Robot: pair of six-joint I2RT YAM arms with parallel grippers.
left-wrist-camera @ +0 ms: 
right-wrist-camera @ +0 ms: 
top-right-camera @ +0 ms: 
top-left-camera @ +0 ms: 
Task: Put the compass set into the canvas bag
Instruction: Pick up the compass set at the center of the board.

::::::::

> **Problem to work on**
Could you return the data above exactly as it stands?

> **Result below**
Robot: pair of six-joint I2RT YAM arms with parallel grippers.
left-wrist-camera @ +0 ms: 
right-wrist-camera @ +0 ms: 
top-right-camera @ +0 ms: 
top-left-camera @ +0 ms: 
Task: Put the compass set into the canvas bag
Instruction: Pick up the compass set at the center of the board.

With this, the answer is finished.